Job Description
Snapshot
The Site Reliability Engineer IV will collaborate with data and platform engineers, data scientists, and business teams to create infrastructure designs, monitor the health of our pipelines, and guide the development and implementation of cloud applications, systems and processes. You should be familiar with:
- SME - Cloud and virtualization-based technologies (AWS/Azure/VMWare or similar)
- Cloud infrastructure and application deployment automation ( Ansible / Terra form / Cloud Formation)
- Strong knowledge in Bigdata
- Infrastructure monitoring tools (ELK stack or similar)
- Strong knowledge of implementing and effectively developing helpdesk and IT operations best practices, including expert knowledge of security, storage, data protection, and disaster recovery protocols.
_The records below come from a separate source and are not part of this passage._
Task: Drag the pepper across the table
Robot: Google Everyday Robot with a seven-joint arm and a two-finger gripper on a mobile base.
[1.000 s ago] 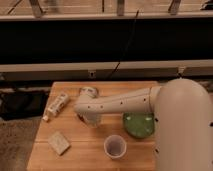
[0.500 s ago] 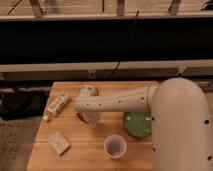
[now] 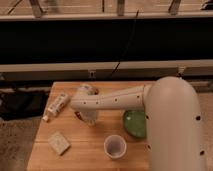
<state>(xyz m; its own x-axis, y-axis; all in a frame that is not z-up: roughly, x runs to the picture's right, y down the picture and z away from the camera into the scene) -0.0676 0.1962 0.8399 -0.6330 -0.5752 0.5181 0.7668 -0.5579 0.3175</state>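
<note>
The light wooden table (image 3: pixel 45 159) fills the lower half of the view. My white arm reaches from the right across it, and my gripper (image 3: pixel 88 116) points down onto the tabletop left of the middle. A small dark red-brown bit, which looks like the pepper (image 3: pixel 77 115), shows at the gripper's left edge, right against it. The rest of the pepper is hidden by the gripper.
A white tube (image 3: pixel 56 106) lies at the table's left edge. A beige block (image 3: pixel 59 143) lies at the front left. A white cup (image 3: pixel 115 146) stands at the front middle. A green bowl (image 3: pixel 133 124) sits right of the gripper, partly under my arm.
My arm's large upper part has shifted and fills more of the right side. The gripper stays at nearly the same spot on the table, and the other objects have not moved.
</note>
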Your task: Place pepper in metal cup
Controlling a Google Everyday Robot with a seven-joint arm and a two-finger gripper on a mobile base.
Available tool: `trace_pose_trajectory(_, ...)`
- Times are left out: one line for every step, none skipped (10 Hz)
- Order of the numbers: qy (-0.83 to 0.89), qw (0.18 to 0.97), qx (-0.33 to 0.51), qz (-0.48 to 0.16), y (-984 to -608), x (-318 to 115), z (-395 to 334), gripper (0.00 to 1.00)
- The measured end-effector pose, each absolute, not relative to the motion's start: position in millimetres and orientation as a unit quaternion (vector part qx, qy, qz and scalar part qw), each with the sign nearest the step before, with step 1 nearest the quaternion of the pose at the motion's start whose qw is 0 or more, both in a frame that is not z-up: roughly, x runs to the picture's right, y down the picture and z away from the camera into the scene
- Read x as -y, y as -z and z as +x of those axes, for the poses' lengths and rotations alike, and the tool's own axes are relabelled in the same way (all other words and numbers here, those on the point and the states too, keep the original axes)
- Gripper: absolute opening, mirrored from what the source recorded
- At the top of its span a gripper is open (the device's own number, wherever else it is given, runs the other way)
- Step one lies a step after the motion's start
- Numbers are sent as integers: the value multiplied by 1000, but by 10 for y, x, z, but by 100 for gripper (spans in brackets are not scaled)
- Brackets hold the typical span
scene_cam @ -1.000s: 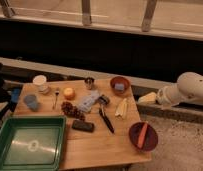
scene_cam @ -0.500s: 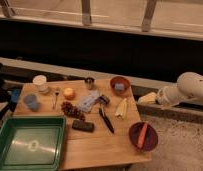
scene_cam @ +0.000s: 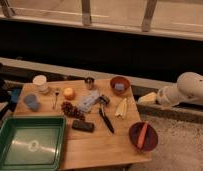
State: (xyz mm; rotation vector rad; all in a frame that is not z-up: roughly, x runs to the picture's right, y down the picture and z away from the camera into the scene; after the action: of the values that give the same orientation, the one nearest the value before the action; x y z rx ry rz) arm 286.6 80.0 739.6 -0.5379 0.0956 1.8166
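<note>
Nothing has shifted since a second ago: my white robot arm (scene_cam: 192, 89) still reaches in level from the right edge, off the light wooden table (scene_cam: 105, 147). Its cream-coloured gripper (scene_cam: 147, 98) hangs just beyond the table's far right corner, fingers spread wide and holding nothing.

Left to right, I count one green plastic tray (scene_cam: 30, 145) and three cups: a blue-grey cup (scene_cam: 31, 102), a white cup (scene_cam: 40, 83) and the small shiny metal cup (scene_cam: 89, 82). One small round orange fruit (scene_cam: 69, 93) sits between the last two. Two bowls follow: a brown bowl (scene_cam: 120, 85) and a dark red bowl (scene_cam: 143, 136). One long, slim orange-red pepper (scene_cam: 142, 135) lies in the dark red bowl, well apart from the metal cup.

I cannot make out the small dark things mid-table, and the picture's edge cuts off the arm.
</note>
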Motion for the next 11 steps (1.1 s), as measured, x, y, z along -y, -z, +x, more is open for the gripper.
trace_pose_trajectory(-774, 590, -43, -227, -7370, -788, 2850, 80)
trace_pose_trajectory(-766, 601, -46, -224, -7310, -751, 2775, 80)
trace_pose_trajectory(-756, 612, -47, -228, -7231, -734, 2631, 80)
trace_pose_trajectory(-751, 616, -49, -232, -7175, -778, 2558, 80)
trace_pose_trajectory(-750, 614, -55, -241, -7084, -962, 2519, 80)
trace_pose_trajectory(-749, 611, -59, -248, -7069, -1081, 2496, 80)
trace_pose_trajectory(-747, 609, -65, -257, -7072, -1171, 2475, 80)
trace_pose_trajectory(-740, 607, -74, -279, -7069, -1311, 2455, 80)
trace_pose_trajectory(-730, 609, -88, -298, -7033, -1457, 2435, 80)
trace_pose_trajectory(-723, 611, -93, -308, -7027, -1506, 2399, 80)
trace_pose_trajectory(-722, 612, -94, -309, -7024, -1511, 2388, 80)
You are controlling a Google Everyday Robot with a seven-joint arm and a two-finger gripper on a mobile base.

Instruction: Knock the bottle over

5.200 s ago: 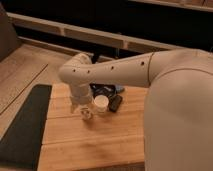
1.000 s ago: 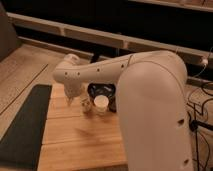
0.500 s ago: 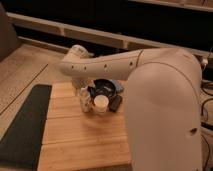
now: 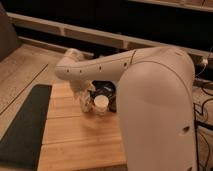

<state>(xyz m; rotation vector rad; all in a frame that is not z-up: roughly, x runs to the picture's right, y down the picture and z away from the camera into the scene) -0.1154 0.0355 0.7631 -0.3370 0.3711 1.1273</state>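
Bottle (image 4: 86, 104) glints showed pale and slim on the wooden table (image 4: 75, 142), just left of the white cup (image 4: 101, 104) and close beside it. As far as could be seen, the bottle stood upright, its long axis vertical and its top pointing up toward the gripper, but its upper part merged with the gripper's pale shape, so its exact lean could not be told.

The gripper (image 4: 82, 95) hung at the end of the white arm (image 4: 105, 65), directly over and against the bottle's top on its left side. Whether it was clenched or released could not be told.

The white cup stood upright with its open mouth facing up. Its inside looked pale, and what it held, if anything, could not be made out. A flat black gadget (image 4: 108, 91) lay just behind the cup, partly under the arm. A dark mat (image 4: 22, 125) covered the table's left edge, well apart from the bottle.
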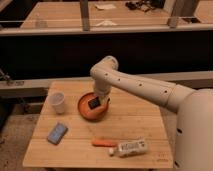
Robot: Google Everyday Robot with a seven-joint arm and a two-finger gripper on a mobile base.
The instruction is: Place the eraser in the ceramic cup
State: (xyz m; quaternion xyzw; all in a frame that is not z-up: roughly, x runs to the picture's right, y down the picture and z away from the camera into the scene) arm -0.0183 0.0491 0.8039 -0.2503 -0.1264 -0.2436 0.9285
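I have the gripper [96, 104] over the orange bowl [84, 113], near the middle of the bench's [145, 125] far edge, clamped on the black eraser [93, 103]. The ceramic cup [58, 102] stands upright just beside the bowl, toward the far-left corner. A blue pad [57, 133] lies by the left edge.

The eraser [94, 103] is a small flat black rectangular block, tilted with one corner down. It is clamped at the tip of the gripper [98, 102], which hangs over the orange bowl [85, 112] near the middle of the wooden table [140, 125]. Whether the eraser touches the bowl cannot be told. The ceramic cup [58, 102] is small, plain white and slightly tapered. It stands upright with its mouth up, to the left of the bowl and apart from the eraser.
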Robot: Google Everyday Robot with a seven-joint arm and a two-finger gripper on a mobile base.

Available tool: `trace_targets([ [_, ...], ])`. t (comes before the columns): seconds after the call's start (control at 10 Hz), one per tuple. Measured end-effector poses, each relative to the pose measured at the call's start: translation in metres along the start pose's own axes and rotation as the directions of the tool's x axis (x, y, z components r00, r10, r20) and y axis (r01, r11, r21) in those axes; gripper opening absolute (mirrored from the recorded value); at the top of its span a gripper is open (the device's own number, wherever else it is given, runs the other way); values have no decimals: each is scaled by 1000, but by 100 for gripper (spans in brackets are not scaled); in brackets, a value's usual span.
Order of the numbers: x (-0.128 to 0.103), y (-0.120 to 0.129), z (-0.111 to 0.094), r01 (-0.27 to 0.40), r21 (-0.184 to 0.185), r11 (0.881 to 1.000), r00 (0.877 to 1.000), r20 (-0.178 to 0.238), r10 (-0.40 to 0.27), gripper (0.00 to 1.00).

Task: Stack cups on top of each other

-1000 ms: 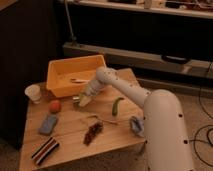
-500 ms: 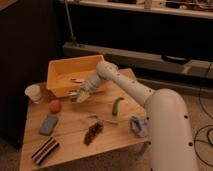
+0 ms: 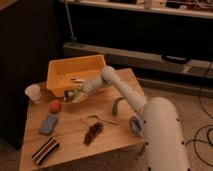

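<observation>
While the gripper (image 3: 70, 95) carries the yellow-green cup (image 3: 75, 94) pinched tight, mid-table by the orange bin (image 3: 75, 75), the white cup (image 3: 33, 93) waits at 9 o'clock; stacking approx. half done, placement left.

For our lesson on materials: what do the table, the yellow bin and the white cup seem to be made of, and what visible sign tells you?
Table: wood, with pale matte planks and visible seams.
Yellow bin: probably plastic, evenly coloured with smooth moulded walls.
White cup: plastic or paper, plain and matte; can't tell which.
The gripper, shut on the yellow-green cup, is beside the bin's front wall.
</observation>
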Motion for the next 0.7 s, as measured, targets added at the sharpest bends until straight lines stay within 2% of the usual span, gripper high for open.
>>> trace_targets([
  [0.1, -2, -1, 2, -3, -14, 1000, 1000, 24, 3, 0],
  [0.4, -4, 0, 0, -23, -24, 999, 998, 59, 24, 0],
  [0.7, -13, 4, -3, -6, -38, 999, 999, 43, 8, 0],
])
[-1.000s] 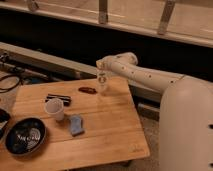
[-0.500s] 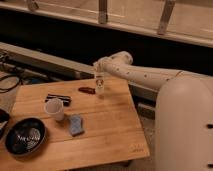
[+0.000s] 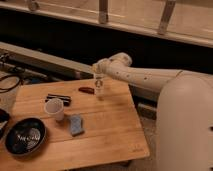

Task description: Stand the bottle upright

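The bottle (image 3: pixel 99 86) is a small clear one with a pale label band. It stands upright at the far edge of the wooden table (image 3: pixel 112 132), its base at or just above the wood. My gripper (image 3: pixel 99 76) comes in from the right at the end of the white arm (image 3: pixel 145 77). It is right over the bottle's top and shut on the upper part. The cap is hidden by the gripper.
A reddish-brown object (image 3: pixel 86 90) lies just left of the bottle. A black flat item (image 3: pixel 58 98), a white paper cup (image 3: pixel 54 108), a blue sponge (image 3: pixel 76 125) and a black bowl (image 3: pixel 24 136) sit on the table's left half. Cables (image 3: pixel 7 82) lie at far left.
My gripper and the upright bottle have moved down and slightly left, closer to the table surface. Nothing else on the table has moved.
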Controlling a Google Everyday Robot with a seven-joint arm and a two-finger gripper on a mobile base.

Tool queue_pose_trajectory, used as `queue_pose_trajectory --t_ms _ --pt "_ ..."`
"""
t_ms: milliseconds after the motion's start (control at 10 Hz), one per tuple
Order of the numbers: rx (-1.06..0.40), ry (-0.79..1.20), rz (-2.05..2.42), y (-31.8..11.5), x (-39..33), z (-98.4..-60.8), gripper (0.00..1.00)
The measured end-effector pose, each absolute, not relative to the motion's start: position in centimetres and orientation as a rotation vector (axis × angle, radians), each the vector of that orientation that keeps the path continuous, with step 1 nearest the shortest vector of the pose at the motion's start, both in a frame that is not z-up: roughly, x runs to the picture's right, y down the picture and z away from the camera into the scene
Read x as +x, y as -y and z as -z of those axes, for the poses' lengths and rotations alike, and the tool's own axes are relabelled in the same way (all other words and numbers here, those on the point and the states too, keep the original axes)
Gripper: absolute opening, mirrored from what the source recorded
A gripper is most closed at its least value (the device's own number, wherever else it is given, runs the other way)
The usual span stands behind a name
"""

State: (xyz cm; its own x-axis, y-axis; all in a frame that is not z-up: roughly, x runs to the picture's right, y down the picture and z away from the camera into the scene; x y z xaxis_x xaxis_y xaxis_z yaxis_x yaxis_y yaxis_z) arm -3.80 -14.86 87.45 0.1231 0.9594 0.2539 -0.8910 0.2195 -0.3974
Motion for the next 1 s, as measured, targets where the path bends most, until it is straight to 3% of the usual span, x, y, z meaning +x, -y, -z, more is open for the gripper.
queue_pose_trajectory --t_ms 1000 --pt "-0.160 0.540 -1.298 17.2 0.1 -90.6 0.00"
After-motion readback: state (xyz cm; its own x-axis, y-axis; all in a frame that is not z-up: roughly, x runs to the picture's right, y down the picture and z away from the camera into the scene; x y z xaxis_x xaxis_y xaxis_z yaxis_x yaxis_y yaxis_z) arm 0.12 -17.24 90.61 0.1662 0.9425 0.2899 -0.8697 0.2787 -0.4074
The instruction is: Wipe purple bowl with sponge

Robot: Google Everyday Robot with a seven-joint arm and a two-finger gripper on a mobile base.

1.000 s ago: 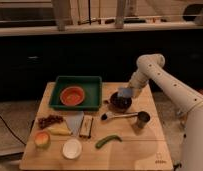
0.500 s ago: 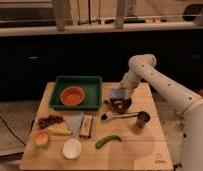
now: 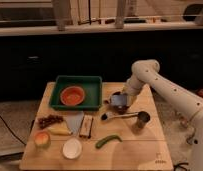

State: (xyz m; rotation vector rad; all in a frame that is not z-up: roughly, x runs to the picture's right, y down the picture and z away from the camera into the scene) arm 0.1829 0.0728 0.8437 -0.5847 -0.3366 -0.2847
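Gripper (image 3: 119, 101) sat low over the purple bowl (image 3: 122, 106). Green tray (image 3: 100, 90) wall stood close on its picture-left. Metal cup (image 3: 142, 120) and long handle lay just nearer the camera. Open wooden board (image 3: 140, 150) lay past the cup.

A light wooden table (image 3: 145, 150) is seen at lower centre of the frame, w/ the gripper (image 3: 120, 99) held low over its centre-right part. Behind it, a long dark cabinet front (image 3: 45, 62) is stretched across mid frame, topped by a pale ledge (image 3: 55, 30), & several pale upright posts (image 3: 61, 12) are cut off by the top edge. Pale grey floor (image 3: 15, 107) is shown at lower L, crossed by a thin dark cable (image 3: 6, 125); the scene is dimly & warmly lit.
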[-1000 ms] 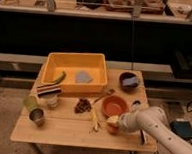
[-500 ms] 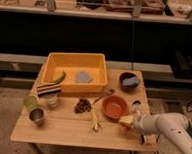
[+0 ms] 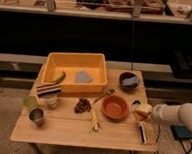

- Experience with Apache web server configuration and management.
- Management, deployment and troubleshooting of Java and Tomcat applications.
- Experience analyzing and evaluating the security of new and existing IT systems and the procedures to protect information system assets from intentional or inadvertent modification, disclosure, or destruction.
- Experience analyzing and evaluating the design and operating effectiveness of Information technology and security controls that are in place.
- SME - Bigdata based technologies (CDH/MapR or Similar)
- CI-CD tooling experience (Atlassian or similar)
- Java application server administration (Tomcat or similar)
- Containerization technologies (Docker/Kubernetes or similar)
- SME - Operating system administration (Linux/RedHat/Centos)
- SME - Configuration management tools (Chef/Puppet or similar)
- SME - Scripting (Bash) and programming (Python/Ruby or similar)
How you will help:
- Day to day operations of all in-house developed, open source, and commercial applications
- Ensure system availability, performance, capacity, and security
- Monitor and address incidents, events, and problems in a timely manner
- Develop procedures to automate building and deployment of systems and tasks
- Execute system administration of hosting platforms on private and public infrastructure
- Automate infrastructure and application deployment tasks
- Mentor and manage a team of 15+ full stack IT Operations engineers. Facilitate training on leadership, ownership and advanced technologies.
- Manage and coordinate the day-to-day planning, design and implementation of services, infrastructure automation, application deployments, change requests, infrastructure projects and customer implementations.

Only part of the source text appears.